Between the two Julys - 06 and 07, Nevada's population grew at a rate of 2.9% to 2.5 million souls while the second place Arizonies grew at a paltry 2.8% according the Census Bureau. Nevadan's take this stuff seriously enough to plan a gaggle of Las Vegas resorts to open beginning in 2009. Even Ivana's ex - the guy with the funny hair has seen the light in the desert and is building a Tower to Trump all others. With the new building and the jobs they create new residents who will continue to flock to the Entertainment Capital should turn the housing slump upside down.

Let's talk for a minute about the so-called housing slump. Historically Las Vegas has had cheap housing, especially when compared to the Earthquake State to the west, reasonably-priced utilities, and decent wages. A couple of years ago housing prices started to boom. It was not unheard of for a development to begin selling homes based on a few models, and buyers selling the homes before they were completed at profits over six figures. Mortgage money flowed easily as "values" continued to increase.
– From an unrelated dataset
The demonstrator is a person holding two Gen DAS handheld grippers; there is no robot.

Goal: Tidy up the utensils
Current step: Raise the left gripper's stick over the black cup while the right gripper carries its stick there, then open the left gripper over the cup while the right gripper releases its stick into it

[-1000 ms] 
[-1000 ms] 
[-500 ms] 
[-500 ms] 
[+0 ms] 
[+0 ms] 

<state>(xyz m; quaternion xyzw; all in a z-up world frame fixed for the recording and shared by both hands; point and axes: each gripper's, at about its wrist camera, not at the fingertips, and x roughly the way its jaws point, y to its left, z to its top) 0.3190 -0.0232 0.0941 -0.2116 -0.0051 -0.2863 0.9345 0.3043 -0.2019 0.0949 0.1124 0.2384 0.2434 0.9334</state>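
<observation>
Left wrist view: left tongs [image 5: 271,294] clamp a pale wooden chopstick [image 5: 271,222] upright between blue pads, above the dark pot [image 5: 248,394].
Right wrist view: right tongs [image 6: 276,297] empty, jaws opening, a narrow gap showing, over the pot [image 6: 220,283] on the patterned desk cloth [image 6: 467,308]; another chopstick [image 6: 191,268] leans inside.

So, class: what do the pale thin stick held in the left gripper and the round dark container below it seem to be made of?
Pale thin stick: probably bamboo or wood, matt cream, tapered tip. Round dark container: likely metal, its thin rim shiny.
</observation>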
That brought in speculators who bought multiple houses with plans to "flip" them. And they did, until the bubble popped and the Ponzi scheme stopped with a few residents and many speculators holding the bag - uh mortgage.

But for resident homeowners of 5 years or more, many saw their home values double, triple, and more. Now that the big city pundits are bemoaning the great sub-prime debacle, they tell us that the average home has slipped in value about 6%, but in California, Phoenix, and Las Vegas the decline could exceed ten percent. HELLO!! It doesn't take a mathematics Phi Beta Kappa to figure that if your has house doubled or tripled in value, then loses 10% of that value, that fact does not send you directly to the soup kitchen without passing Go or collecting $ 200.00. The folks who are hurt are those who bought at the peak of the market - mostly speculators. Save your crying towels for those whose homes were destroyed by Katrina and those who did not have a 4-5 year run-up in prices.

What's the big deal with states such as Nevada, Texas, and Arizona growing in population while others such as Ohio, Michigan, and Rhode Island losing? Well for one thing, the U.S. House of Representatives and electoral votes can be affected. Texas will probably gain seats, Ohio will likely lose seats, and Nevada, Arizona and Utah may well grow enough to gain another. A little blogging music Maestro.... How about Barbara Streisand's "People."